Stratis Completes Token Swap, Guns for Enterprise Blockchain Crown

Blockchain technology company Stratis has concluded its latest major update, with STRAX tokens replacing their STRAT predecessors. The swap follows a vote that saw over 97.5% of token-holders green-light the proposal, setting the stage for a revised tokenomic structure, new incentive mechanisms and improved block times.

In total, over 93 million STRAT tokens have been converted 1:1 to STRAX, representing 93% of the circulating supply. The remainder were burned, effectively removing over 6.6 million tokens from existence.

With the deployment of a brand-new blockchain and native token – not to mention the imminent launch of an NFT marketplace, games and the Unity Engine SDK – Stratis is, like fellow sleeping giants Cardano, Tezos and Polkadot, starting to wake up and make good on its promises.

Why Token Swap?

Stratis users who failed to exchange STRAT for STRAX can hardly complain: the platform announced the changeover last October, with token-holders given a whole year to install a STRAX wallet and exchange their old outgoing assets.

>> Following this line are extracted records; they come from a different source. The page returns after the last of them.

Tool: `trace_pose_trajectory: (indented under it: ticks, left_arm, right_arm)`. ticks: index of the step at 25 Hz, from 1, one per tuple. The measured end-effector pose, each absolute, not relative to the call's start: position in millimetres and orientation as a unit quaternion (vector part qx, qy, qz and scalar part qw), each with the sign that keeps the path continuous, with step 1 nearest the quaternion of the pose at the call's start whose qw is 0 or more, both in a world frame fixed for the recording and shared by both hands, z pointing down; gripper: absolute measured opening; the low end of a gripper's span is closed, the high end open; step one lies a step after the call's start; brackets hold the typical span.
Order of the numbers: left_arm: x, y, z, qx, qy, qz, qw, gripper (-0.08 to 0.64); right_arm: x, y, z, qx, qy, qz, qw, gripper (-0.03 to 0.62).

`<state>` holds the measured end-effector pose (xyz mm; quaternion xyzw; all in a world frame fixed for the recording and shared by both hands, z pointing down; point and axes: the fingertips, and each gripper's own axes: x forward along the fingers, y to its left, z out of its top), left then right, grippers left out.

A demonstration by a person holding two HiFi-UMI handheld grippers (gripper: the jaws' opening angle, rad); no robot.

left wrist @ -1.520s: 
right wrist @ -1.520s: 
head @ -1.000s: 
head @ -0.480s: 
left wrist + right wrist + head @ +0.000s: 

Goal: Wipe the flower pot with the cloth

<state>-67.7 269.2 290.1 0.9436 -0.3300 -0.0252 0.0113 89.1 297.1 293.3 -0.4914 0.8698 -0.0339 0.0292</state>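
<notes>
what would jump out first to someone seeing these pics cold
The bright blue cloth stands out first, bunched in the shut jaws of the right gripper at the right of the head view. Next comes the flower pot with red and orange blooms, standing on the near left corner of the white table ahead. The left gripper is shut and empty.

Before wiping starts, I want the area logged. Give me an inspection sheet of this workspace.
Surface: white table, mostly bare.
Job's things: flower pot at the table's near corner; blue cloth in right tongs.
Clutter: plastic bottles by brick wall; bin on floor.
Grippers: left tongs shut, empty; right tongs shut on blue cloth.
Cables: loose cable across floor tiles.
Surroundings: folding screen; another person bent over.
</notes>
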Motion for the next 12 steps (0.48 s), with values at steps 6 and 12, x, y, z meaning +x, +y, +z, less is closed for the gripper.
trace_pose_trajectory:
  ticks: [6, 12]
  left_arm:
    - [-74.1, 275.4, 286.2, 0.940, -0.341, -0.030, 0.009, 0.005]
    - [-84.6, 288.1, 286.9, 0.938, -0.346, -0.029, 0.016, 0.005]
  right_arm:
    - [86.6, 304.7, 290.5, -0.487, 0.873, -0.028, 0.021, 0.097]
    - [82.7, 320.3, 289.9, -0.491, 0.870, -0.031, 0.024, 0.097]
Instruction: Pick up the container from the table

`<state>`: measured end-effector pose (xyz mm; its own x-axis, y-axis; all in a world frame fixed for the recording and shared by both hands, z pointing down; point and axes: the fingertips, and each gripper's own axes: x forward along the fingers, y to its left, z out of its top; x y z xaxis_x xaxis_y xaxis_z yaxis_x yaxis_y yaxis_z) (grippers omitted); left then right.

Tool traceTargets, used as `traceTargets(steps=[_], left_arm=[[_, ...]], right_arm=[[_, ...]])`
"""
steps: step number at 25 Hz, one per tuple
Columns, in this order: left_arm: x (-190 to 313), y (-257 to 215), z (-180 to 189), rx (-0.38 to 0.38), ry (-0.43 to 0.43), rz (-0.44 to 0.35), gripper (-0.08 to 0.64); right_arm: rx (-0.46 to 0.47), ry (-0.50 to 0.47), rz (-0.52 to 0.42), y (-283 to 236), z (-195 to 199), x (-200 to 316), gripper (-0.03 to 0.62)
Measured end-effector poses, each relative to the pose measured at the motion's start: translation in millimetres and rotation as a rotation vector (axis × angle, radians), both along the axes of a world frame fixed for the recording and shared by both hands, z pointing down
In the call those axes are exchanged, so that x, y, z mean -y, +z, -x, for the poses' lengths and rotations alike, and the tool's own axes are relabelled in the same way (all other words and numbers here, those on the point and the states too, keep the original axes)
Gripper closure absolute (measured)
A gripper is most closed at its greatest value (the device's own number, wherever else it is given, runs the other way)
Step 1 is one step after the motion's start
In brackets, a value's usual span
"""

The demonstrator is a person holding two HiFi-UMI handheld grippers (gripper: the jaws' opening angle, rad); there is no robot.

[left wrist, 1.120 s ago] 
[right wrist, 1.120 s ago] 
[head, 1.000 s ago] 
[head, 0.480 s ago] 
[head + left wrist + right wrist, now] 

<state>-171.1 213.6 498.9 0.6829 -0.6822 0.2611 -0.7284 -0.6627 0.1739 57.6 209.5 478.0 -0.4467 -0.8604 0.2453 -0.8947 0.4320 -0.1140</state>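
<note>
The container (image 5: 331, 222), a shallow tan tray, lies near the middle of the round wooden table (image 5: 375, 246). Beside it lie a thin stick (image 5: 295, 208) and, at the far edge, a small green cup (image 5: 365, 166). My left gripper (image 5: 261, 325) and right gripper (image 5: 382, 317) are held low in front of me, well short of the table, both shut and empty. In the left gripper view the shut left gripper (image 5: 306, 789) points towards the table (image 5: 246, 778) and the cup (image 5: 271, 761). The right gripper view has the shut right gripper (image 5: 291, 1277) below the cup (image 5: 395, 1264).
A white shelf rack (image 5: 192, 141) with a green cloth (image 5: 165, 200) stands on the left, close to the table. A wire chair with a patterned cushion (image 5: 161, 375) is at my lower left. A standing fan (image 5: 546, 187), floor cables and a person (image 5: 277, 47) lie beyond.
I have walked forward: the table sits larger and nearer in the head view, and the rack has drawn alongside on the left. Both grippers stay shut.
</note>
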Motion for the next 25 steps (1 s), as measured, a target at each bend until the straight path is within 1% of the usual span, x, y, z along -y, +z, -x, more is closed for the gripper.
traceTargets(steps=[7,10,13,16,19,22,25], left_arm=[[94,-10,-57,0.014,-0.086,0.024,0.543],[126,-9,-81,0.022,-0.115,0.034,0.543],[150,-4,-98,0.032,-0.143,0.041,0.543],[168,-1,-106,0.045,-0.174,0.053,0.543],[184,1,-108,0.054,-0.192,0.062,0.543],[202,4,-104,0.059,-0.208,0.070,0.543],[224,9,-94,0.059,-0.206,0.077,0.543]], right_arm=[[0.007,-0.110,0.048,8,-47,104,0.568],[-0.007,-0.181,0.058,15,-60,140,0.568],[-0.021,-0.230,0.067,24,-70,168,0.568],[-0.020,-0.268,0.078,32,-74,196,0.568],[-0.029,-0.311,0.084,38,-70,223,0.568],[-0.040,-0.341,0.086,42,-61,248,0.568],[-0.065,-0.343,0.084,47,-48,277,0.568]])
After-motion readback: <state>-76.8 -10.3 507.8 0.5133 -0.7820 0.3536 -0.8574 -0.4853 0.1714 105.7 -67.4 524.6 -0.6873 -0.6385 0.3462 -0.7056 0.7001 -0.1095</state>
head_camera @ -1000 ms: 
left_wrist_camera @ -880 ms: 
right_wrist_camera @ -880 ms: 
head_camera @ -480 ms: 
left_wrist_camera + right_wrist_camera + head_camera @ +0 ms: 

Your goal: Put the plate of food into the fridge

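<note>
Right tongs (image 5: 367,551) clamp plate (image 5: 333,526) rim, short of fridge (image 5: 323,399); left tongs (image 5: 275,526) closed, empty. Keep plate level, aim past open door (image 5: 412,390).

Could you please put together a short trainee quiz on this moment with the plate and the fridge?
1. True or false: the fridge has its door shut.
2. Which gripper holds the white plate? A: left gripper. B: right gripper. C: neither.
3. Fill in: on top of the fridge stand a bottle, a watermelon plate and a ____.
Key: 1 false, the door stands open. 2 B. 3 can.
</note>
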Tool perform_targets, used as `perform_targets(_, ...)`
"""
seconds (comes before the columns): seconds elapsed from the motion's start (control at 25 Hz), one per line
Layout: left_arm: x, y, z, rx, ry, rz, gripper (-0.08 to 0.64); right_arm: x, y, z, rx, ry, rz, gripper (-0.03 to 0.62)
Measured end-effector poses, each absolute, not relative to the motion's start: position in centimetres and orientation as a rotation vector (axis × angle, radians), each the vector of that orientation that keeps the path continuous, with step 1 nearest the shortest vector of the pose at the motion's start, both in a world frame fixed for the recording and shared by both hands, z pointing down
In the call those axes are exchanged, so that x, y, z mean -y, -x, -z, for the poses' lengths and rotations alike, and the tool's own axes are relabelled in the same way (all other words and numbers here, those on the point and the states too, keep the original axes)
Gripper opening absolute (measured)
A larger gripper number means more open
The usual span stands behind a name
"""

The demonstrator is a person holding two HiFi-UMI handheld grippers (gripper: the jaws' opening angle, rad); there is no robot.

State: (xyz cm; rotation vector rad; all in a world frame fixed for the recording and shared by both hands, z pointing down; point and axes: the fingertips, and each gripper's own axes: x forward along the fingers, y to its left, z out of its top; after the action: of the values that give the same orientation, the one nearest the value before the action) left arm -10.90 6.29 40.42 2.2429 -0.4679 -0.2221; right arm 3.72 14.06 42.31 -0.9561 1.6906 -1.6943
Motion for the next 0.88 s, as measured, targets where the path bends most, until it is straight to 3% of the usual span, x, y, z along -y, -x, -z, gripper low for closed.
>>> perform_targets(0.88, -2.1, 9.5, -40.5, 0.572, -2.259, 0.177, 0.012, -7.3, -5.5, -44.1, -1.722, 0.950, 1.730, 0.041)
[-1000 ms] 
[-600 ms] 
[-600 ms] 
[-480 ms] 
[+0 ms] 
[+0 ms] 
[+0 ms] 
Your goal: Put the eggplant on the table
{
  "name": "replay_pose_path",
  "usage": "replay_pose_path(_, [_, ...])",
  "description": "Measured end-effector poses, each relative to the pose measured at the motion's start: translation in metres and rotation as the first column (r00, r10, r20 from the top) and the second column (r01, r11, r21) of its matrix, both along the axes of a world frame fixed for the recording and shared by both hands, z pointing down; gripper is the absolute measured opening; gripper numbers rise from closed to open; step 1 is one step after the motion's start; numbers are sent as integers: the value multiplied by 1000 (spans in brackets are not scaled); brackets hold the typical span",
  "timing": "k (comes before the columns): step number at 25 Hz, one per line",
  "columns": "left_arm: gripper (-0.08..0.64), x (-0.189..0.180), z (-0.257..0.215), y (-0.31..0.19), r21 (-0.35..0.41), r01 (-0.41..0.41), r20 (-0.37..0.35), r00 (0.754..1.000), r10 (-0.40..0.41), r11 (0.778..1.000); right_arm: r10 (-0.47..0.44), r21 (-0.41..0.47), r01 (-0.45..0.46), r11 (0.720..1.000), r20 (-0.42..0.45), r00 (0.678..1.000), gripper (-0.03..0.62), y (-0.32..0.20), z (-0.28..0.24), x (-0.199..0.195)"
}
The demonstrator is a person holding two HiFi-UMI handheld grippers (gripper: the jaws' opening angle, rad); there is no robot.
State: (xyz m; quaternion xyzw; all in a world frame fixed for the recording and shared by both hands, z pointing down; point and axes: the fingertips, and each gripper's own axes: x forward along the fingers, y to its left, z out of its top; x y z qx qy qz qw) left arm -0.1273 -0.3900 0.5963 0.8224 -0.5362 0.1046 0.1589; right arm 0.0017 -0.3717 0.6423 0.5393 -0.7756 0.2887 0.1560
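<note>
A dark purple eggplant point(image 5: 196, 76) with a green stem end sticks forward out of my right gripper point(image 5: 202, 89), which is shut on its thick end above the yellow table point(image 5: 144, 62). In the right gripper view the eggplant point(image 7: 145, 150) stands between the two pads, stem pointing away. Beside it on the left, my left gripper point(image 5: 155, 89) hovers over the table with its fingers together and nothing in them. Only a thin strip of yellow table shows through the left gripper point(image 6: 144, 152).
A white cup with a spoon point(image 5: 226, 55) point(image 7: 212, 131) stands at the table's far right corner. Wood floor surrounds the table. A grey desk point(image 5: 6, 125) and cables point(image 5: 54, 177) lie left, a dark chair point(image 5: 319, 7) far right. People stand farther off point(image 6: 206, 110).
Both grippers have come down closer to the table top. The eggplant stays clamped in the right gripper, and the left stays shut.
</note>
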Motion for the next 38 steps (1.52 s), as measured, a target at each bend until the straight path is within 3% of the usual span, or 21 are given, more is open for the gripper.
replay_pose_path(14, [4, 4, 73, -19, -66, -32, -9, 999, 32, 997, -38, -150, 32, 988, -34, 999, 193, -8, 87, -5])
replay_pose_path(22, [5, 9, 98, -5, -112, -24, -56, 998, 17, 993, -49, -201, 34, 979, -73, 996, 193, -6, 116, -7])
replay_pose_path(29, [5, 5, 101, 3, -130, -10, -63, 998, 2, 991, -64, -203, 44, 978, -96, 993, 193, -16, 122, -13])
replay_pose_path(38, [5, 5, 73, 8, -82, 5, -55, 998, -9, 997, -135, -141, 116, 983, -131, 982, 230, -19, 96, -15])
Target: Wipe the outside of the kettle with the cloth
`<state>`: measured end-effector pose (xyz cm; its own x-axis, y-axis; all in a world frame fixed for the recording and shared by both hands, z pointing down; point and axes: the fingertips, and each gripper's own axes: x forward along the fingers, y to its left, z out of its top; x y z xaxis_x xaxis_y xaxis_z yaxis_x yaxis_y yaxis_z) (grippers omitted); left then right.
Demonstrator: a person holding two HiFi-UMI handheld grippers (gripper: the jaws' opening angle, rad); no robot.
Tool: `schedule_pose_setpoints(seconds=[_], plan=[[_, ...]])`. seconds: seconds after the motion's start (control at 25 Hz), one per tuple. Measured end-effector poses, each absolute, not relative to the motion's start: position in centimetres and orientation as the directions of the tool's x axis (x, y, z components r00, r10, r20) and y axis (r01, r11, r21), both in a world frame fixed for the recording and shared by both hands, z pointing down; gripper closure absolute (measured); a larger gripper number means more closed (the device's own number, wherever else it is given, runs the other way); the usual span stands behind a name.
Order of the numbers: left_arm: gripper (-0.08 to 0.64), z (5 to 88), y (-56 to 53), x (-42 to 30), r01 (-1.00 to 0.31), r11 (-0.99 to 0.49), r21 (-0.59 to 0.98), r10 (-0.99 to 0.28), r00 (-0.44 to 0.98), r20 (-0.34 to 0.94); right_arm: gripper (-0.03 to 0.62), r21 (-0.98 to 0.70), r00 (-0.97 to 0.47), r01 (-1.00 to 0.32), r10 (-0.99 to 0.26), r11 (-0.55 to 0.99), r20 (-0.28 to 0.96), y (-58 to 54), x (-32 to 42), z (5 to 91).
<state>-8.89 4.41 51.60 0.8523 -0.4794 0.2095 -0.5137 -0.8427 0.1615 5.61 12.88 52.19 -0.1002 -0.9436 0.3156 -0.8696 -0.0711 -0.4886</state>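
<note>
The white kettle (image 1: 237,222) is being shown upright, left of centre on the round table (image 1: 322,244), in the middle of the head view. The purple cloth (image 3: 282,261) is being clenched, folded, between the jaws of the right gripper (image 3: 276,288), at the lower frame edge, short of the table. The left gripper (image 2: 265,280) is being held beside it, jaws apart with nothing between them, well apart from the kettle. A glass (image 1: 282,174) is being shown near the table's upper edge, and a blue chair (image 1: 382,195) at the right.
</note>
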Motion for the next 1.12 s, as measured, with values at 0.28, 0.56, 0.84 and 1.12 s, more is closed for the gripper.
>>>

The high number of tokens swapped underscored the simplicity of the process, which saw users trade STRAT independently via a trustless on-chain mechanism, transfer their tokens to an exchange that supported the swap (Binance, Bittrex, Bithumb, etc), or manually swap them into STRAX using a tool provided by the platform.

The token swap was part of a raft of changes made to the platform, with block times reduced, block rewards increased, SegWit activated, and the introduction of both cold staking and dynamic membership. The latter enables any user to join the Cirrus sidechain as an acting Masternode – providing, that is, they meet the collateral requirement of 100,000 STRAX.

The management and monitoring of masternodes have also been simplified thanks to a newly-released operator dashboard.

Stratis Enters Shipping Season

Designed to help Microsoft developers develop blockchain solutions in a language they understand and love, Stratis launched in 2016 as an enterprise-focused Blockchain-as-a-Service company. In the years since, the platform has poured an immense amount of resources into enhancing its features and tooling, while onboarding companies from around the world.

2021, though, has been something of a breakout year. Not only is Ethereum interoperability imminent thanks to its InterFlux solution, but Stratis recently launched a Unity Development Kit, enabling the integration of NFTs and decentralized identities into the gaming ecosystem. A number of gaming projects (Dawn of Ships, Trivia Legend) are now busy building on Stratis’ proof-of-stake blockchain, both due to its low-fee environment and 3D SDK.

DeFi is another area of exploration for Stratis, as highlighted by the emergence of decentralized exchange protocols Opdex. Financed by Stratis’ Decentralized Accelerator program, Opdex enables trustless token swaps, liquidity provision, mining, and staking in a non-custodial and gas-efficient manner. Recently released on the Cirrus testnet, the DEX protocols aim to bring much-needed diversity to the booming DeFi sector, which has largely centered on Ethereum.

Founder Tyler Peña believes the fact that Opdex coded in #C means the ecosystem could “drastically increase the adoption rates by developers while also decreasing the frustration of learning new languages, frameworks and tooling.”

Shaping Blockchain Policy

Although DeFi, NFTs and blockchain-based gaming are now very much part of the Stratis universe, the platform remains, at heart, enterprise-focused. As such, it remains committed to pioneering use-cases, onboarding businesses and organizations, and working with governments.

Last month Stratis joined the UK’s All Party Parliamentary Group on Blockchain (APPG Blockchain), which aims to “provide evidence, guidance and recommendations to policy makers on blockchain-related issues.”

By acquiring a seat at the table, Stratis – described by APPG Blockchain secretariat Birgitte Andersen as “one of the UK’s most established and innovative blockchain platforms” – will be in a position to influence and inform the UK government’s decision-making when it comes to blockchain initiatives.

The spoils, of course, are considerable: business investment in blockchain technology is expected to reach almost $16 billion by 2023, up 40% from 2019. And with the wider crypto market currently in rude health, Stratis seems well-positioned to capitalize on the feel-good factor.